### What the exercise asks
Starting at the first line of the data below, repeat each line word for word up to and including the line with "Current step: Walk".

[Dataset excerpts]
========================================================================

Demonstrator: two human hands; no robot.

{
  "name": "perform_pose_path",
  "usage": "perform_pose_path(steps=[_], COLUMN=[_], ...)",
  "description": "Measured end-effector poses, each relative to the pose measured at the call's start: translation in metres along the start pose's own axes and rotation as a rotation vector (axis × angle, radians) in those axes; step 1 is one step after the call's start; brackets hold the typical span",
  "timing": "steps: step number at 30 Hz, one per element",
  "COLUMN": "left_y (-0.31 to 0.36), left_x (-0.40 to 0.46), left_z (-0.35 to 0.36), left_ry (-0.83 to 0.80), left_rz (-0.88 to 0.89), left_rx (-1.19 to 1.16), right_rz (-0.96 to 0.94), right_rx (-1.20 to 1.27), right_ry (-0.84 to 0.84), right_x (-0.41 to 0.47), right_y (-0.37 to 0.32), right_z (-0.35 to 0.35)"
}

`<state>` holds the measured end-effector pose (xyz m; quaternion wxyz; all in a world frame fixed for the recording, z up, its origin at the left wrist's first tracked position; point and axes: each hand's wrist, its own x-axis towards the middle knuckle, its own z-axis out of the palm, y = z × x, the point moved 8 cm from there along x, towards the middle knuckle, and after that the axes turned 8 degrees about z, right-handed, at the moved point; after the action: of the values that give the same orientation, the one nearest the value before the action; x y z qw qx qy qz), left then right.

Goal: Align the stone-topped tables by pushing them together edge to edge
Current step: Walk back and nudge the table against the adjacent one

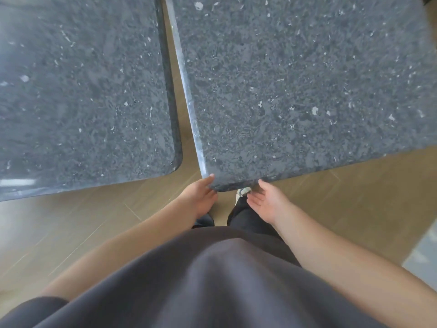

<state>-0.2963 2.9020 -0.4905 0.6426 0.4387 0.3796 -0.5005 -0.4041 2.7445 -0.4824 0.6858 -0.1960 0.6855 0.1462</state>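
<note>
Two dark speckled stone-topped tables fill the view. The left table (pixel 82 95) and the right table (pixel 295 86) are apart, with a wedge-shaped gap that is narrow at the far end and widens toward me. My left hand (pixel 201 197) holds the near left corner of the right table, with the thumb on top and the fingers tucked beneath the edge. My right hand (pixel 267 202) is just below the same table's front edge, palm turned up, fingers relaxed, thumb tip at the edge.
Light wooden floor (pixel 354 197) shows in the gap and in front of both tables. My feet, one in a white shoe (pixel 242 192), stand just under the right table's near corner. A pale grey patch (pixel 423 252) lies at the right border.
</note>
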Motion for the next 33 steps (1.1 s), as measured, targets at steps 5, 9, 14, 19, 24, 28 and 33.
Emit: perform_pose_path(steps=[5, 9, 14, 19, 24, 28, 33], left_y=[-0.02, -0.019, -0.013, -0.016, -0.03, -0.025, -0.021], left_x=[0.019, 0.03, 0.045, 0.046, 0.046, 0.052, 0.049], left_z=[0.002, 0.007, 0.008, 0.015, 0.015, 0.014, 0.012], left_ry=[-0.004, -0.017, 0.03, -0.064, -0.047, -0.064, -0.046], left_rz=[-0.043, -0.042, 0.012, 0.058, -0.042, 0.027, -0.018], left_rx=[-0.079, -0.065, -0.214, -0.283, -0.323, -0.301, -0.289], right_rz=[-0.053, -0.072, -0.079, -0.055, -0.103, -0.117, -0.108], right_rx=[0.196, 0.335, 0.428, 0.452, 0.474, 0.456, 0.431], right_ry=[-0.068, -0.12, -0.166, -0.147, -0.146, -0.135, -0.07], right_x=[0.012, 0.02, 0.031, 0.036, 0.038, 0.04, 0.03], right_y=[0.006, 0.003, -0.016, -0.02, -0.02, -0.019, -0.021], right_z=[0.023, 0.046, 0.055, 0.052, 0.056, 0.057, 0.055])
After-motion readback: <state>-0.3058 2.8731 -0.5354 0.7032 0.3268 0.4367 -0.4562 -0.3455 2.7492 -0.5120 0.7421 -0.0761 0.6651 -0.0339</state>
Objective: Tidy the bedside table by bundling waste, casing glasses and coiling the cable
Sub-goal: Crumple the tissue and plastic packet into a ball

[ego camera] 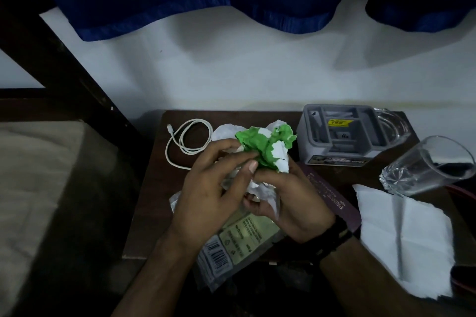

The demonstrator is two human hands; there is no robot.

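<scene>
We see both hands over the tabletop (149, 213): the left hand (206, 188) and right hand (288, 203) each close their grip on a crumpled green-and-white wrapper (265, 147). Under them lies a barcoded packet (231, 247), print unreadable. The white cable (185, 141) lies loosely looped behind. A grey organiser (337, 134) bears a yellow sticker.
</scene>
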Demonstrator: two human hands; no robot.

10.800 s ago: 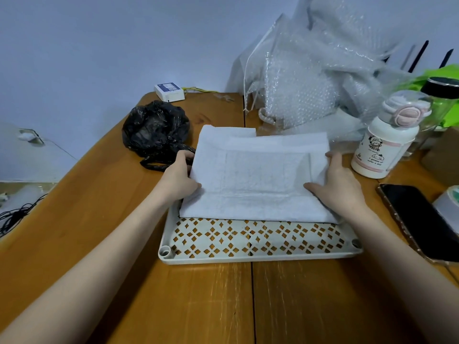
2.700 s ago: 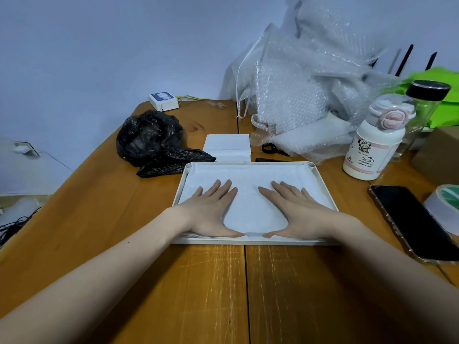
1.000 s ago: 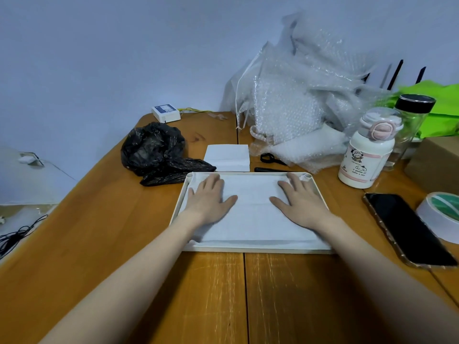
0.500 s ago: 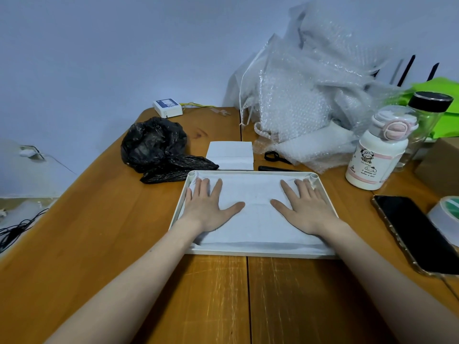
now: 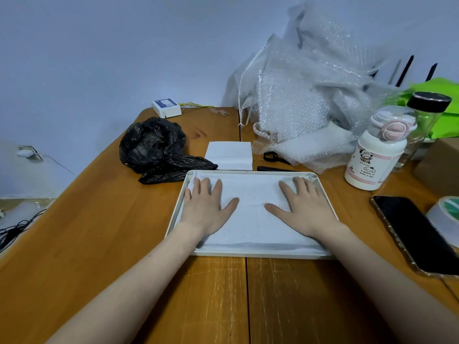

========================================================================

### Result of this exercise
Demonstrator: two human hands; no robot.

{
  "name": "perform_pose_path",
  "usage": "perform_pose_path(steps=[_], COLUMN=[_], ...)",
  "description": "Measured end-effector poses, each relative to the pose measured at the call's start: translation in metres along the start pose's own axes and rotation as a rotation vector (axis × angle, radians) in those axes; step 1 is one step after the call's start; brackets hold the typical span",
  "timing": "steps: step number at 30 Hz, one per element",
  "COLUMN": "left_y (-0.31 to 0.36), left_x (-0.40 to 0.46), left_z (-0.35 to 0.36), left_ry (-0.83 to 0.80), left_rz (-0.88 to 0.89), left_rx (-1.19 to 1.16), right_rz (-0.96 to 0.94), right_rx (-1.20 to 1.27), right_ry (-0.84 to 0.84), right_x (-0.41 to 0.47), right_y (-0.37 to 0.32), right_z (-0.35 to 0.35)"
}

`<state>` holds the measured end-effector pose (xyz m; quaternion wxyz; all in a world frame fixed for the recording, z up, its origin at the left wrist's first tracked position; point and axes: each hand's wrist, its own x-axis towards the middle knuckle, its own z-axis out of the palm, y = z × x, the point moved 8 cm from there along x, towards the middle knuckle, and after that the axes turned 8 degrees about z, right-handed, at the moved point; after the action: of the values that give the same orientation, the one nearest the value before the action; x y z qw qx qy qz), left then right.

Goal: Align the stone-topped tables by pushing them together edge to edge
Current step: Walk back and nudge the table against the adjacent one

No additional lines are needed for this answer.